Australia is a signatory to the ICCPR (which entered into force on 13 November 1980) and is bound by its provisions. While it has not been directly implemented as part of domestic law (cf: the implementation of the ECHR under the Human Rights Act 1998 in the UK), the permitted limitations in Article 14(1) are, arguably, already reflected in existing domestic law and the test of strict necessity, as outlined above.[23]

As the United Nations has made clear, “the situation presented by the COVID-19 pandemic requires many countries worldwide to take extraordinary measures to protect the health and well-being of the population”.[24] This might include measures which restrict human rights, such as lockdowns and social distancing,  restricting freedom of movement and limitations on public access to court hearings, which restricts the operation of the principle of open justice. These restrictions must be time-bound and meet the requirements of legality, necessity and proportionality: they must be provided by law and be the least coercive measures by which public health protection can be achieved.   

The response to COVID-19 and the Australian Courts

In March 2020, Prime Minister Scott Morrison announced lockdown measures in response to COVID-19. Each State and Territory subsequently introduced new laws and measures to protect public health and prevent the spread of the virus, which generally restricted gatherings to members of households or two-ten people only, and to maintain social distancing (e.g. of at least 1.5m), even while accessing essential services.[25] 

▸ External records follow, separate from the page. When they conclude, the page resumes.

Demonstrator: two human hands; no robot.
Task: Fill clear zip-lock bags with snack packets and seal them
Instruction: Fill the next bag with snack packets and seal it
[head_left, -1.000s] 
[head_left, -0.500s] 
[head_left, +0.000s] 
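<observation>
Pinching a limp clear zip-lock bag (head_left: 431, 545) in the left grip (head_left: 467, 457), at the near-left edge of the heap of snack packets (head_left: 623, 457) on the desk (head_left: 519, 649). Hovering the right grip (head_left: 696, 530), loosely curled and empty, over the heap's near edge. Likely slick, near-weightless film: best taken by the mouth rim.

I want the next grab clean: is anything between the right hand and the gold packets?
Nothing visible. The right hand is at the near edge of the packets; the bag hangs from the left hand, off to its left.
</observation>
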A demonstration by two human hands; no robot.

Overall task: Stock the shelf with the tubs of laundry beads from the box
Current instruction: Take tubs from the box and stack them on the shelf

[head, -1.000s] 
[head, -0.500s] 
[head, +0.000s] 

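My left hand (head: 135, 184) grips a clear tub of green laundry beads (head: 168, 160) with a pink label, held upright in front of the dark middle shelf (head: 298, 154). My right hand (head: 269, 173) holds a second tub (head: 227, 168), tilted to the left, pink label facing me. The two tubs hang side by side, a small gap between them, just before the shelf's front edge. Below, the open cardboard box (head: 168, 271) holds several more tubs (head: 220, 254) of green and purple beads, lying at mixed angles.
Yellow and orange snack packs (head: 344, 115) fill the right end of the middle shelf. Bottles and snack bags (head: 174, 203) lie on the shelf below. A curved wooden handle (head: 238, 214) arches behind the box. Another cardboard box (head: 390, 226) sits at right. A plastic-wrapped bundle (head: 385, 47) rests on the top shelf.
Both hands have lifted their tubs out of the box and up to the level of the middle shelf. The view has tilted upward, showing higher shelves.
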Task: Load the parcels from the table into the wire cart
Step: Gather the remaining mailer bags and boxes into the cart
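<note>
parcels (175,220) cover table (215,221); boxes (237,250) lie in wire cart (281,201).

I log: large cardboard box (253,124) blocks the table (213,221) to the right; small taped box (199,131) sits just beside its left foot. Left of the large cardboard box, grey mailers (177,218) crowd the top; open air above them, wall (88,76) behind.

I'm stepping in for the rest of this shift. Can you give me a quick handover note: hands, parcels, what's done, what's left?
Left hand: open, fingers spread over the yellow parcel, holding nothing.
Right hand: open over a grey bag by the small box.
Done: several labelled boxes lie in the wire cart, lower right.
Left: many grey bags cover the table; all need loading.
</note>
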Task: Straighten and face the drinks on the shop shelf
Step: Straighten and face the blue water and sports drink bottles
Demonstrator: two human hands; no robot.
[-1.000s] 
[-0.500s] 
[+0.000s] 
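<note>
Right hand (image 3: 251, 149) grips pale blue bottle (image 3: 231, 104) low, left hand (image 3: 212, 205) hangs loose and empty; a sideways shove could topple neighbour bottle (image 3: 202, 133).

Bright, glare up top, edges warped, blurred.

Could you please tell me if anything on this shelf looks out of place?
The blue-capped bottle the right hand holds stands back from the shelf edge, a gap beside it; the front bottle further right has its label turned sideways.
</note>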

As a public institution, the courts provide an essential government service that must maintain public confidence in the administration of justice. Indeed, as the Federal Court put it, Australian courts also “facilitate the continuation of the economy”.[26] 

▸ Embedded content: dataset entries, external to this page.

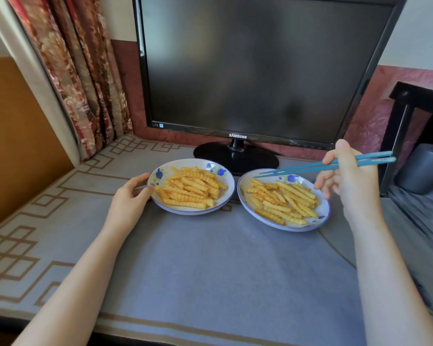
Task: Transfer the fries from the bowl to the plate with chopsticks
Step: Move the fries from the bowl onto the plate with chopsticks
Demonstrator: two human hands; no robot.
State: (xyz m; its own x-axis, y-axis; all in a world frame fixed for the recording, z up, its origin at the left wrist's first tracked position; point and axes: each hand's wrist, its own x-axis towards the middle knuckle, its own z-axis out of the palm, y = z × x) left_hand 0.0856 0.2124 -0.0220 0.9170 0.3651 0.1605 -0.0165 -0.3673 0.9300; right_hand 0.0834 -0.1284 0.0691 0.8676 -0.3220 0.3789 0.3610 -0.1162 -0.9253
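Steadies the left floral dish by its rim, left hand fingers curled round it, and poises blue chopsticks, pinched in right hand fingers, tips empty, over the right floral dish.

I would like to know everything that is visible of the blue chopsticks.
The chopsticks are a pair of slim teal-blue sticks, plastic by their look. The right hand holds them a little behind the middle. They lie almost level and point left, back ends sticking out to the right. Their tips, slightly apart, hover above the far rim of the right dish and grip nothing.
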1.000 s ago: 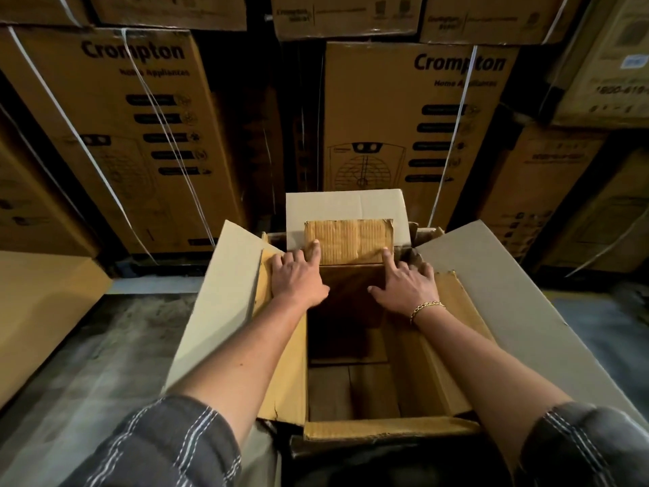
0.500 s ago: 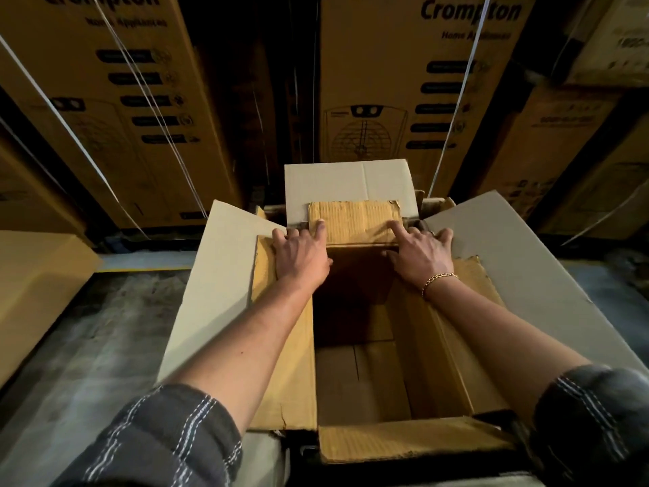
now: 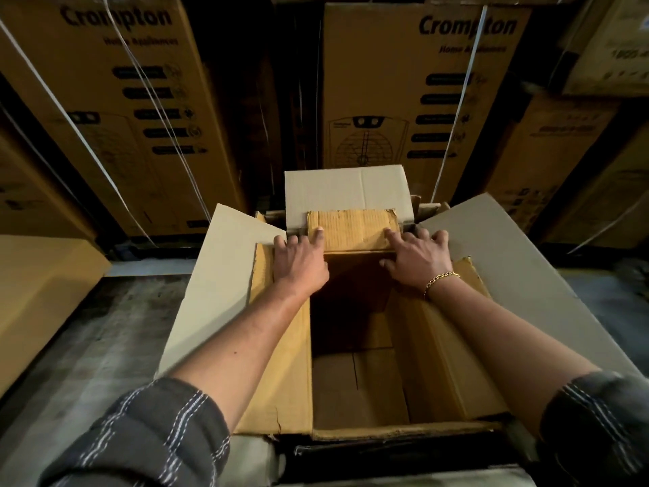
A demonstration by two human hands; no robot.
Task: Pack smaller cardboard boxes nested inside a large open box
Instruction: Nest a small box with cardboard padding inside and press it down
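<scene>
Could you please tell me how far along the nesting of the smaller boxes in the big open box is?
Done: one smaller box sits inside the large box, its side flaps folded out. In hand: the left hand and right hand press its far flap back with straight fingers. Left: the smaller box shows only a bare bottom, so more boxes are not yet nested.

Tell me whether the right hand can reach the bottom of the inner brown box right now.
Probably yes. The right hand rests on the far flap at the rim, the flaps are folded outward, and the bottom below shows nothing in the way; the depth may demand a lean.
</scene>
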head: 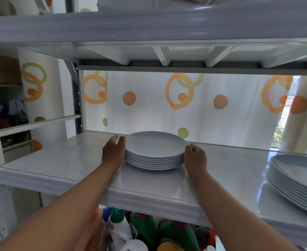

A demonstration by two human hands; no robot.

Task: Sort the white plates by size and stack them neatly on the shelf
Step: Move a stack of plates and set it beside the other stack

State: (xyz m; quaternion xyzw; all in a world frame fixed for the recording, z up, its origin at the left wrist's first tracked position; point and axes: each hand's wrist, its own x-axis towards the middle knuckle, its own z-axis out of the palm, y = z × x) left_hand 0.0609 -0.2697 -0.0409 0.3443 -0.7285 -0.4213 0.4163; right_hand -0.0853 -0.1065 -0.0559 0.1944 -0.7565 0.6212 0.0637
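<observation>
A stack of several small white plates (155, 151) stands in the middle of the white shelf (62, 160). My left hand (113, 151) presses flat against the stack's left side, fingers apart. My right hand (194, 157) cups the stack's right edge with curled fingers. A second stack of several larger white plates (297, 180) sits at the shelf's right end, partly cut off by the frame edge.
Another shelf board (149, 28) hangs close overhead. A curtain with orange and green circles (185, 98) hangs behind the shelf. Detergent bottles (145, 230) stand on the level below. A grey upright post (77, 98) rises at the back left.
</observation>
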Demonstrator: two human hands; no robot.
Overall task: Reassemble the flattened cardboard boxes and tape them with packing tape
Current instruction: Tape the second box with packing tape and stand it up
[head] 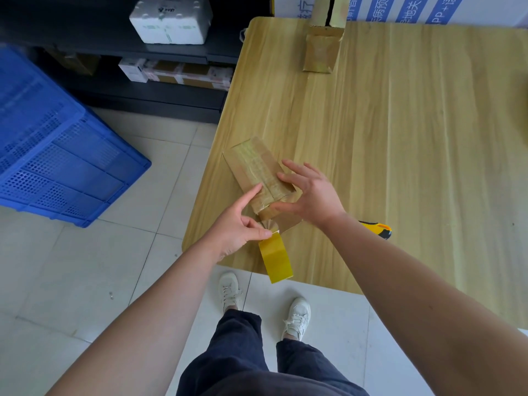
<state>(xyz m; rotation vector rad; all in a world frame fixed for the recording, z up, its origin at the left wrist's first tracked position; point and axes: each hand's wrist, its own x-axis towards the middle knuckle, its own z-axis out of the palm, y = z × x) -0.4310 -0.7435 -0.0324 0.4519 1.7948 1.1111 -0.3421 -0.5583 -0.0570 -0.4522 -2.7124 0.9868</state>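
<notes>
A small cardboard box (254, 164) lies near the left front corner of the wooden table (400, 138), its top covered with shiny tape. My left hand (240, 227) pinches the tape strip between thumb and fingers at the box's near end, forefinger stretched onto the box top. A yellow roll of packing tape (275, 260) hangs from that strip at the table's front edge. My right hand (311, 192) holds the near right end of the box, fingers spread over it.
A yellow and black utility knife (377, 227) lies on the table behind my right forearm. Another cardboard box (321, 48) stands at the table's far edge. A blue plastic crate (57, 150) sits on the floor at left, beside dark shelves with a foam box (171, 18).
</notes>
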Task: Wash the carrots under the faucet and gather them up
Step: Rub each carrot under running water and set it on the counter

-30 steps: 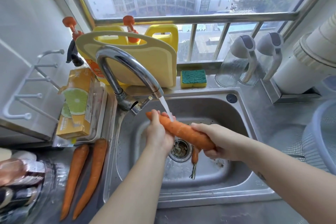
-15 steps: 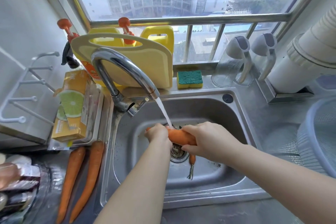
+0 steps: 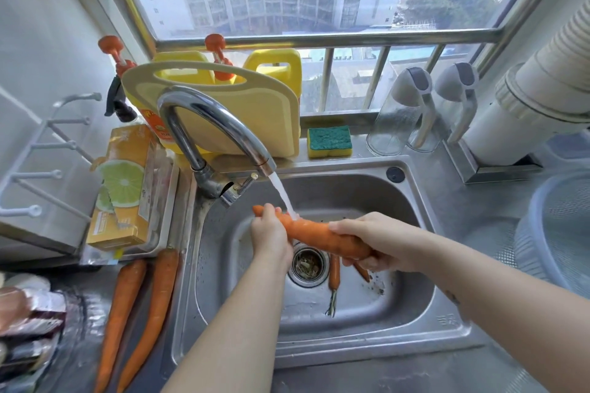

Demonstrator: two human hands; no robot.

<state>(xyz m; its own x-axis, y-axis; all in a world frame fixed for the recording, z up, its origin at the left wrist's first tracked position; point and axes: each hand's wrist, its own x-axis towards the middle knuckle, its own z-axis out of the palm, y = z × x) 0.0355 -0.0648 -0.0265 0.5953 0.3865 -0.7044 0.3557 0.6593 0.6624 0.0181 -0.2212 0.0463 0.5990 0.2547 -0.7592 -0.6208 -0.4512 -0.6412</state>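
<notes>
Sliding back toward the thick end since half a second ago, the right hand (image 3: 380, 241) has uncovered most of the carrot (image 3: 314, 231). I now see it lying slantwise over the sink (image 3: 415, 306), narrow end up by the left hand (image 3: 271, 233), with the stream (image 3: 282, 196) from the faucet (image 3: 217, 124) striking it just beside that hand. I take this as one stroke of a rubbing pass, so this carrot is mid-wash, not done. The left hand curls round the narrow end, its back toward me. The right hand wraps the thick end from above, fingers curled under it, forearm reaching in from the right. A small carrot (image 3: 334, 271) lies in the basin beside the drain (image 3: 309, 265), and two long carrots (image 3: 156, 306) wait on the counter (image 3: 415, 373) left of the sink, so I judge gathering is well off.
</notes>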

Notwithstanding this, the COVID-19 laws have clear ramifications for the operation of all courts throughout Australia and for open justice. While the rule against gatherings of more than two people does not apply to a gathering necessary to fulfil a legal obligation (including attending a court or tribunal),[27] this did not – during the initial lockdown period – permit the general public to attend and observe court hearings. However, journalists are deemed essential workers and, therefore, were permitted to attend court to continue to report.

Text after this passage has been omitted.